Darren (dazburns) | 1050 comments Mod
In November we will be reading The Heat of the Day by Elizabeth Bowen for our Love category - who's in?


message 2: by Eglė (new) - added it

Eglė | 50 comments I'm in. If anyone has Spotify Premium, they have introduced 15 hours of audiobook listening a month at no additional cost so you can now listen to ones which may not be available via library etc. This one is conveniently part of their offering:)


Phil (lanark) | 636 comments wow. thanks for the tip. I had no idea Spotify had audio books in the service


Dennis Fischman (dfischman) | 199 comments So I am not sure whether or not I'd recommend this book, but I'm glad I read it.

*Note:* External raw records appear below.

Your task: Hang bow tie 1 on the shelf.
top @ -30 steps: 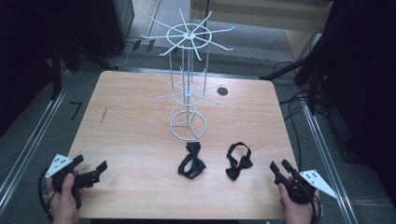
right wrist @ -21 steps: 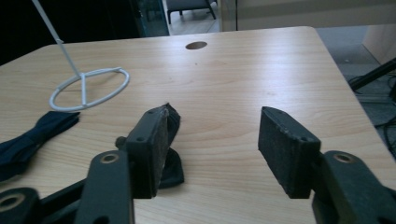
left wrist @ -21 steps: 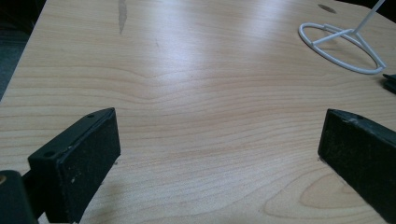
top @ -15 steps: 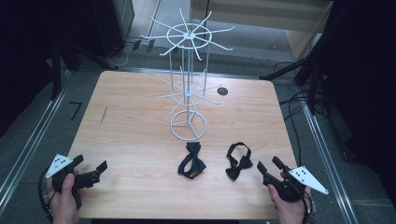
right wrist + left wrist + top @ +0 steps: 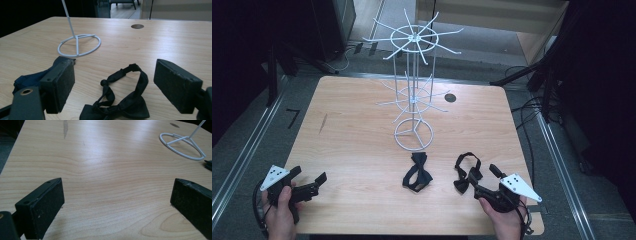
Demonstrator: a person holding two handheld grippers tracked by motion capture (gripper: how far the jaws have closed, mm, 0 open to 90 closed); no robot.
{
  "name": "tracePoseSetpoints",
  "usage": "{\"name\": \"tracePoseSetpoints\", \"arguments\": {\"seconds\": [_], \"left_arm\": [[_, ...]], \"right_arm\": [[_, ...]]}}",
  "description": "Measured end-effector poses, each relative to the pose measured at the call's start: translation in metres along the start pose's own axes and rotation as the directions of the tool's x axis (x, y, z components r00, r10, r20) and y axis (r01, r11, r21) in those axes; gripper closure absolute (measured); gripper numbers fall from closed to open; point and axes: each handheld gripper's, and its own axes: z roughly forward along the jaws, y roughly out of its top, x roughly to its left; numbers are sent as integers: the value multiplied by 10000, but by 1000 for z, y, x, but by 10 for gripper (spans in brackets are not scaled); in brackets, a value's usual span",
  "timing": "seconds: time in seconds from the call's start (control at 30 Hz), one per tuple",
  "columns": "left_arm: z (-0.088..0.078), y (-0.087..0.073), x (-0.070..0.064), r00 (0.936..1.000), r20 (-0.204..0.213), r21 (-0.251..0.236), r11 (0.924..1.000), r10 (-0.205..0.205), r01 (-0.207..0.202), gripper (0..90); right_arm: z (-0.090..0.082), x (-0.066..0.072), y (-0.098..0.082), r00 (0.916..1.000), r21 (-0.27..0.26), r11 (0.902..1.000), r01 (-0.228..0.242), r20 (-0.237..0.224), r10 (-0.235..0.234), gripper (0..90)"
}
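Note:
A black bow tie (image 5: 464, 172) (image 5: 120, 105) lies on the wooden table (image 5: 357, 145), right of a dark navy bow tie (image 5: 417, 175) (image 5: 30, 78). Behind them stands a white wire rack (image 5: 413, 100) on a ring base (image 5: 78, 46) (image 5: 182, 145). My right gripper (image 5: 484, 172) (image 5: 113, 85) is just right of the black bow tie. Its jaws have just been opening and stand open; the tie lies on the table between them, untouched by the pads. My left gripper (image 5: 308, 175) (image 5: 117, 197) rests open over bare wood at the front left.
A round cable hole (image 5: 450, 98) (image 5: 137, 26) sits in the table behind the rack. The rack's hooked arms (image 5: 382, 37) spread wide at two levels. Floor rails (image 5: 242, 160) run along both sides of the table. The navy tie's tip (image 5: 208, 165) shows beside the rack base.
My right gripper has moved left along the front edge up to the black bow tie, and its jaws have spread apart. The left gripper has stayed put.

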Motion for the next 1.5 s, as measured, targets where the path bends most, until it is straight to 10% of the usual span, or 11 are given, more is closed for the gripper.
{"name": "tracePoseSetpoints", "arguments": {"seconds": [1.5], "left_arm": [[-1,0,1,10000,48,-54,9999,-85,85,0]], "right_arm": [[51,84,10,9989,803,9957,466,-151,-455,323]]}}
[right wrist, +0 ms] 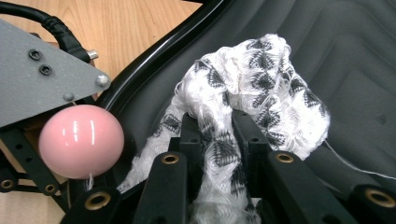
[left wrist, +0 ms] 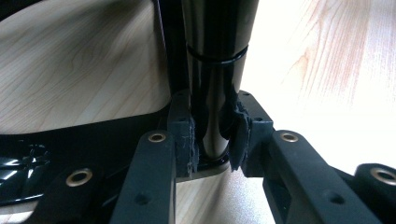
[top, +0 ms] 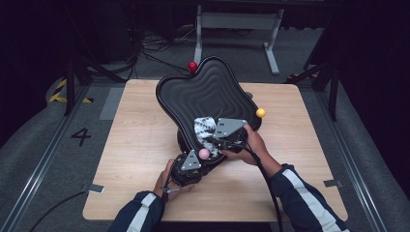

Even if the plot could be summarized as "Woman loves somebody she doesn't know, who turns out to be a fascist all along, and nearly sleeps with the counterspy who wants to turn him in but won't because he wants her to love him, which is never going to happen." In most ways, the plot is not the point.


Phil (lanark) | 636 comments Hmmm, wasn't overly impressed. Beautiful writing, but hard work and a bit dull.


3 stars out of 5

Here's my GR review:

**********
I wasn't enamoured with this novel. Bowen's descriptive writing is incredibly beautiful and precise, but I didn't really believe in any of her characters: the dialogue was stilted and stagey, and behaviour was bemusing.

The setting of post-blitz wartime London is a rich one for a writer: Graham Greene used it for The End of the Affair, mining the same promiscuous, anonymous lack of social mores, making social relations faster, deeper, and now fluid.

This seems to me, to be a novel about how we don't really "know" anybody outside ourselves: Stella doesn't know Robert; Roderick doesn't know his mother; nobody knows Harrison.

But I just didn't buy this a lot of the time: this isn't a novel of ideas, it's a live story and a spy novel and wartime fiction and, for me, it fails on this level.

I think, especially, the relationship between Stella and Harrison bemused me the most. Are we expected to presume that the two have had a sexual relationship before (or after) he attempts to blackmail her into dropping Robert for him? To be fair, my copy on the Internet Archive was missing occasional pages and a hint might have been dropped then, but it's the only explanation I can think for his obsession with her and her not telling him to sling his hook as soon as the suggestion is made.

However, I could forgive the unconvincing characters if the whole book wasn't so slow and so dull.

Sorry Bowen, but it was a bit of a slog.

**********


Pamela (bibliohound) | 149 comments I agree with Phil that this was a bit of a slog, and I said in my review that I enjoyed it more looking back on it than I did when reading it. At the end, I could see the connections and parallels between characters, and how the themes of identity and truth were underpinning the story, but while reading I got frustrated with all the unnecessary details and the characters talking in riddles to each other.

I did like the wartime setting and there was definitely tension, both between the characters and in London itself. I gave it 3.5*, I could see the positives even if I didn’t like it much.